==== Provided data ====

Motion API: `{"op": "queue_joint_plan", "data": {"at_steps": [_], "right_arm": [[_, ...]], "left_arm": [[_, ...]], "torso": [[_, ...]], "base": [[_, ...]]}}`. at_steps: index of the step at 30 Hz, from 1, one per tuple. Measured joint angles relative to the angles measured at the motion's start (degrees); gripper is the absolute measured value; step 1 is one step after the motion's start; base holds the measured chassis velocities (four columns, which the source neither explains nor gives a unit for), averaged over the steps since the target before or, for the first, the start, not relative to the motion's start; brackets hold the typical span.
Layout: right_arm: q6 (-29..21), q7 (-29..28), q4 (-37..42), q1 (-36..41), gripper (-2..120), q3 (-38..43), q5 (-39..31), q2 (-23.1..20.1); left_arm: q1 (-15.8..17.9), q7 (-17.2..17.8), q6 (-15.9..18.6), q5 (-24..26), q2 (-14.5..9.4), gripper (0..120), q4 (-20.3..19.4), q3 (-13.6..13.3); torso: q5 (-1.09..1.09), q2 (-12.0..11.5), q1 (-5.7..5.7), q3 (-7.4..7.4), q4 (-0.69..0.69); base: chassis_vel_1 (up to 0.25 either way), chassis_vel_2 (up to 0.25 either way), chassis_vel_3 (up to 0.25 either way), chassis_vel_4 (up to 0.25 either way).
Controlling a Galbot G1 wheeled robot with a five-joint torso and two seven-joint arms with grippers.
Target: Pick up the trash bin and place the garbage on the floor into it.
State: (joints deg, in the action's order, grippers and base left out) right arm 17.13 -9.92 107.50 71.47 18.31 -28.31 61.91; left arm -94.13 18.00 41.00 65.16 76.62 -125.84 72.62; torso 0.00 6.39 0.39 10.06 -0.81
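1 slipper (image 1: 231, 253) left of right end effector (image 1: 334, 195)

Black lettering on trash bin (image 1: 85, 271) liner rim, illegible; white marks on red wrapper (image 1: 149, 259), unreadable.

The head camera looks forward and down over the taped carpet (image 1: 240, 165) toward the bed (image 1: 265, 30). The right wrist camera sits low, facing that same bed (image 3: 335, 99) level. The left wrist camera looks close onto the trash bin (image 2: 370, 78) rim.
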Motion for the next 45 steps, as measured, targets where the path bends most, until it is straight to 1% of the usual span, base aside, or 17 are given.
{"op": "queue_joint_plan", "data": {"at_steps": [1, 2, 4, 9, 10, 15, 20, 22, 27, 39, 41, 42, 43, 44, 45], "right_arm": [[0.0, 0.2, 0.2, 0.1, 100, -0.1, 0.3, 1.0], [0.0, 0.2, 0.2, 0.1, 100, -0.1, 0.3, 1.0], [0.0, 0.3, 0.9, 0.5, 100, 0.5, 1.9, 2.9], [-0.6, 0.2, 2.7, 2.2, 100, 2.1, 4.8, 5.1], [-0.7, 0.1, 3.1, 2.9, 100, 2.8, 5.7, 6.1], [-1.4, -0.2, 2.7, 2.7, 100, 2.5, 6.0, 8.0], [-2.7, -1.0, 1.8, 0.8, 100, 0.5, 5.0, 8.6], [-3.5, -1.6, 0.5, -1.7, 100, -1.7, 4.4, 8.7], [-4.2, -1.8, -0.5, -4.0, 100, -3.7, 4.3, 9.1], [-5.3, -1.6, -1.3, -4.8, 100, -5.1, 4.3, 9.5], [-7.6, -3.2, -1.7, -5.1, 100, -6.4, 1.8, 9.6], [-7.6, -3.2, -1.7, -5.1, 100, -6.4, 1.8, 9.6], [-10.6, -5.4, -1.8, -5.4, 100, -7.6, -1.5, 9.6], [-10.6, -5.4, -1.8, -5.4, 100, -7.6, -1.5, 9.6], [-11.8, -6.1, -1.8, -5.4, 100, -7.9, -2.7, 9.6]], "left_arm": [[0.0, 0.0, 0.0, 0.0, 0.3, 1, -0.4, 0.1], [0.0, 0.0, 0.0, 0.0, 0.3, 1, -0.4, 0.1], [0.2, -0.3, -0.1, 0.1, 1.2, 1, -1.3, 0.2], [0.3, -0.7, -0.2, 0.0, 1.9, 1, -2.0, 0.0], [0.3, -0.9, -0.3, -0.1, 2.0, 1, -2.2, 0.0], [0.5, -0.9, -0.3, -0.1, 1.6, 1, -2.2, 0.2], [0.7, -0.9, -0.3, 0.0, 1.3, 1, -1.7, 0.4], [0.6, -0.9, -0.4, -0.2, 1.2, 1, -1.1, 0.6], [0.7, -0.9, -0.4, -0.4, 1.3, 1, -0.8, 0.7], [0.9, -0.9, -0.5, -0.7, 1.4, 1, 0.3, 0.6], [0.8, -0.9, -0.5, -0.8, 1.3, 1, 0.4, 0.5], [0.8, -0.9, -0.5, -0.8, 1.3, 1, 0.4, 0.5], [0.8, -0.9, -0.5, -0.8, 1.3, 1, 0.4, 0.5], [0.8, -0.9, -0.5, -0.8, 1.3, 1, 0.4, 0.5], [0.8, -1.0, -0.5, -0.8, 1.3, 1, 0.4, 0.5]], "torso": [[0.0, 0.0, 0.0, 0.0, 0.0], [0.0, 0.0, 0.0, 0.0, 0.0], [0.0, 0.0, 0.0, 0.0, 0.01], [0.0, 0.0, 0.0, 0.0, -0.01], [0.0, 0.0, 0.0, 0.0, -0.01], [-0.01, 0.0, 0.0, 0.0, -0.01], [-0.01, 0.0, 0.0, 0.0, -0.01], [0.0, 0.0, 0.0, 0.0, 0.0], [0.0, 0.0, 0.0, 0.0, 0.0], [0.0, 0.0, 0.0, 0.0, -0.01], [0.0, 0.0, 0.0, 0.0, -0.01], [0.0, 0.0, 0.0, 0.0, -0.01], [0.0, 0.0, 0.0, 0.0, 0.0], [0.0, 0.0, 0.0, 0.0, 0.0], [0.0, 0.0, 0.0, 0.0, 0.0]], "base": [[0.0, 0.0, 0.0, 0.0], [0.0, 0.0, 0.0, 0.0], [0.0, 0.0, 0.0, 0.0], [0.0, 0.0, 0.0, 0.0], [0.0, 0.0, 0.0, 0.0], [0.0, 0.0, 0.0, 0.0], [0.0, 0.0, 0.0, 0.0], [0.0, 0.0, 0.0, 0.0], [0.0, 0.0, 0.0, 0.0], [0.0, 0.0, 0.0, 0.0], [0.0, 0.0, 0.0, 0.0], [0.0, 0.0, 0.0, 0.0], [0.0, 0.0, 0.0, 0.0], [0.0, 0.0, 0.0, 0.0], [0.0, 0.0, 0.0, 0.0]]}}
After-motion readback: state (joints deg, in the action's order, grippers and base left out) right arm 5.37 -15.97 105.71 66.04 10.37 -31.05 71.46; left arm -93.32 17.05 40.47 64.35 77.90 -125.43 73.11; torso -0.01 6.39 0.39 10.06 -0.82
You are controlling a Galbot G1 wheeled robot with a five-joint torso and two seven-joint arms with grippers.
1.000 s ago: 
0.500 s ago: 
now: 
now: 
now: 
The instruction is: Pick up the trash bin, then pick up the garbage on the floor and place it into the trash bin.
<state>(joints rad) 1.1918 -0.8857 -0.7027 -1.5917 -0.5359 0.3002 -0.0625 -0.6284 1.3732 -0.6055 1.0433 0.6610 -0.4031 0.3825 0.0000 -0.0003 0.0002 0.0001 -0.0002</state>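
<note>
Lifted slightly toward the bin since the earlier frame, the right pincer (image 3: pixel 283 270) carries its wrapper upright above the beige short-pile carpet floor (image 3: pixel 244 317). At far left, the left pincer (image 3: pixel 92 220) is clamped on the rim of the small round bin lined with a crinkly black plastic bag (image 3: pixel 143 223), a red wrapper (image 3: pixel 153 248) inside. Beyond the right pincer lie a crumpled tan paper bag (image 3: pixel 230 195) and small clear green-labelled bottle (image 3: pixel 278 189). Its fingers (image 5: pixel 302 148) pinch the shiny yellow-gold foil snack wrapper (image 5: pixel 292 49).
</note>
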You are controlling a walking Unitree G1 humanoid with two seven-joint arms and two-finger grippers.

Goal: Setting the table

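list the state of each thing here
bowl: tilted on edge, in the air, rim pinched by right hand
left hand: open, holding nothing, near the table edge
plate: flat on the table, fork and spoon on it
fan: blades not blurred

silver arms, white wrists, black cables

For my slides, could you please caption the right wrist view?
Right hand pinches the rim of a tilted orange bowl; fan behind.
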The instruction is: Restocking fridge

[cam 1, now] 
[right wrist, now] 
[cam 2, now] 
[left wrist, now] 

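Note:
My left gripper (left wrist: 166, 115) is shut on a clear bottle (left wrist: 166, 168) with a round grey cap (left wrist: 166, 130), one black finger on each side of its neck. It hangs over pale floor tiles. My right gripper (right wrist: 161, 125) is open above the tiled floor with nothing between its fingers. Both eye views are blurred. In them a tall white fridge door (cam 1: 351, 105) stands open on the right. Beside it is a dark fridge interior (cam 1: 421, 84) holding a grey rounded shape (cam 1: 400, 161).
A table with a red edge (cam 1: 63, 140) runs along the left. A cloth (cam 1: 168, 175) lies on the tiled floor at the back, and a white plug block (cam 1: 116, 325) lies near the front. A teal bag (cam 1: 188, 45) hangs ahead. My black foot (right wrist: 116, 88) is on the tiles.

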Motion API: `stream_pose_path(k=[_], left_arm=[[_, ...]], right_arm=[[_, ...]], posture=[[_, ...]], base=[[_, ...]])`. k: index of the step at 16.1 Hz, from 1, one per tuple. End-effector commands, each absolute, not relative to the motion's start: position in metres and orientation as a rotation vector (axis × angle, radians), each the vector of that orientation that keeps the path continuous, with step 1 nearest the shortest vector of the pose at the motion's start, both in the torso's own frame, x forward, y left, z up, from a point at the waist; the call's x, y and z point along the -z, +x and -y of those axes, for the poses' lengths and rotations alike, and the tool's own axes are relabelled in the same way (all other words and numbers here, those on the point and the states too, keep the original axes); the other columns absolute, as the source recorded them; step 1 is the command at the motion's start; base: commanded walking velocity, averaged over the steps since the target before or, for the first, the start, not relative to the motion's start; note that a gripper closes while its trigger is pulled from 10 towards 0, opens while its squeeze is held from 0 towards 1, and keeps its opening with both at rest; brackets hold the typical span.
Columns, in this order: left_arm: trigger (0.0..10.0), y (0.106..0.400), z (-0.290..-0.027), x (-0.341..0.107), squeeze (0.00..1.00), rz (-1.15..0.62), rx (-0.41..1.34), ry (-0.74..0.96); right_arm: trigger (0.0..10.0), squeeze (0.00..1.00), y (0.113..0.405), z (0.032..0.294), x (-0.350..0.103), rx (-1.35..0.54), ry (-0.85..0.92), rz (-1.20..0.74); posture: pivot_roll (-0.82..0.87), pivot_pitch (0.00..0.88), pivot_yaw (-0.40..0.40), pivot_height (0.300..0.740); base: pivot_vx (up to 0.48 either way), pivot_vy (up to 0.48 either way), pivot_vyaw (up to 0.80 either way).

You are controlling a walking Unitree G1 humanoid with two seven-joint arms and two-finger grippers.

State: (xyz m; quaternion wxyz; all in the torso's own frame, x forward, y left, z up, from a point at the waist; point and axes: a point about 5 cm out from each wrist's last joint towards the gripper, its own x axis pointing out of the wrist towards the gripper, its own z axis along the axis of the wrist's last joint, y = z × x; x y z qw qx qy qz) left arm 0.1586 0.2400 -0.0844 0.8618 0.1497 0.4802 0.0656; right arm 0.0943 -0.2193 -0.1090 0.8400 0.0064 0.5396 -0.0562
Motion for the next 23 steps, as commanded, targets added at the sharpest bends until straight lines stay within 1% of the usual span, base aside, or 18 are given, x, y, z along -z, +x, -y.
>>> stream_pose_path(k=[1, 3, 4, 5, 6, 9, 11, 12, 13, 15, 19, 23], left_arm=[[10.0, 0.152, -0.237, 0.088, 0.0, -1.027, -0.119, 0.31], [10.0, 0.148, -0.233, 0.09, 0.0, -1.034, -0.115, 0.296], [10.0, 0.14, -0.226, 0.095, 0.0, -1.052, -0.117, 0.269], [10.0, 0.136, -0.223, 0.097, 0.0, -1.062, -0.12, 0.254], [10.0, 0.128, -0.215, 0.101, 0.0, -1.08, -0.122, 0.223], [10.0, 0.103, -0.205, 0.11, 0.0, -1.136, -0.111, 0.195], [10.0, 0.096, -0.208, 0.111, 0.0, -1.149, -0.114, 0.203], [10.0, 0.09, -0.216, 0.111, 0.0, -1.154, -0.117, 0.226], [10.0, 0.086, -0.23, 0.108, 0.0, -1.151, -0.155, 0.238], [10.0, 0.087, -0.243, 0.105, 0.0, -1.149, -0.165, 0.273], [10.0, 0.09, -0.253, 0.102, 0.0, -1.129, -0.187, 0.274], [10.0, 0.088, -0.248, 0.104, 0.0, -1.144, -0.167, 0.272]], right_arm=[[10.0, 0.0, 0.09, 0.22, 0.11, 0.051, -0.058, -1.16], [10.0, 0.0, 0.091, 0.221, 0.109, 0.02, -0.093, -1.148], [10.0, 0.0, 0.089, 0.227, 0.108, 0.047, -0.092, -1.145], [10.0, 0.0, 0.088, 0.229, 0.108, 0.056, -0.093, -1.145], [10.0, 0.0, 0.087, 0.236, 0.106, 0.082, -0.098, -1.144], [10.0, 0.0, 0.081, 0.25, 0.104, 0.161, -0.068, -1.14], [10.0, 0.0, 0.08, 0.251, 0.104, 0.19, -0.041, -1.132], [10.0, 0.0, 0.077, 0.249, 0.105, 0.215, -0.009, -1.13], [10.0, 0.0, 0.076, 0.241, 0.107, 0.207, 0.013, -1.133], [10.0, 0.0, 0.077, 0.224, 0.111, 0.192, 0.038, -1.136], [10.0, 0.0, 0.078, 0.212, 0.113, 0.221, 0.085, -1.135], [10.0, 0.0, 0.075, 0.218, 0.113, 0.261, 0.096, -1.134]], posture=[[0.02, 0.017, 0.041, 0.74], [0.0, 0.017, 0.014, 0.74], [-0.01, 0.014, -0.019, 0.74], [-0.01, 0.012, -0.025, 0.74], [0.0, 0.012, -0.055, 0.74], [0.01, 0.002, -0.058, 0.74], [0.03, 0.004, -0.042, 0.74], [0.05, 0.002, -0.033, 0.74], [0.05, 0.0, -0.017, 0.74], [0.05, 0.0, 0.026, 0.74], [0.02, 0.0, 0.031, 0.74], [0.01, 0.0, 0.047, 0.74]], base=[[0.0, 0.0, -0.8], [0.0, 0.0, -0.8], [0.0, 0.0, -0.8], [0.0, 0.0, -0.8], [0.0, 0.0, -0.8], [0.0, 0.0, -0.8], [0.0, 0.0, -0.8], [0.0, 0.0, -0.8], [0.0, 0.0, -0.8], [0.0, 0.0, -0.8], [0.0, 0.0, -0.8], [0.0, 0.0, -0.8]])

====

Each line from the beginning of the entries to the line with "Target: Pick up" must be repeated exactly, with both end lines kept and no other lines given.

§ Answer below:
Motion API: `{"op": "queue_joint_plan", "data": {"at_steps": [_], "right_arm": [[_, ...]], "left_arm": [[_, ...]], "torso": [[_, ...]], "base": [[_, ...]]}}`. at_steps: index of the step at 30 Hz, from 1, one per tuple. Measured joint angles relative to the angles measured at the motion's start (degrees); gripper is the absolute measured value; step 1 is one step after the motion's start; base holds the measured chassis velocities (four columns, which the source neither explains nor gives a unit for), averaged over the steps since the target before or, for the first, the start, not relative to the motion's start; brackets hold the typical span.
Layout: right_arm: q6 (-29..21), q7 (-29..28), q4 (-37..42), q1 (-36..41), gripper (-2..120), q3 (-38..43), q5 (-39..31), q2 (-23.1..20.1); left_arm: q1 (-15.8..17.9), q7 (-17.2..17.8), q6 (-15.9..18.6), q5 (-24..26), q2 (-14.5..9.4), gripper (0..120), q4 (-20.3..19.4), q3 (-13.6..13.3); torso: q5 (-1.09..1.09), q2 (-12.0..11.5), q1 (-5.7..5.7), q3 (-7.4..7.4), q4 (-0.69..0.69); base: chassis_vel_1 (up to 0.25 either way), chassis_vel_2 (up to 0.25 either way), chassis_vel_3 (up to 0.25 either way), chassis_vel_4 (up to 0.25 either way).
Controlling a Galbot G1 wheeled robot with a five-joint torso and two seven-joint arms with grippers.
Target: Pick up the trash bin and place the garbage on the floor into it.

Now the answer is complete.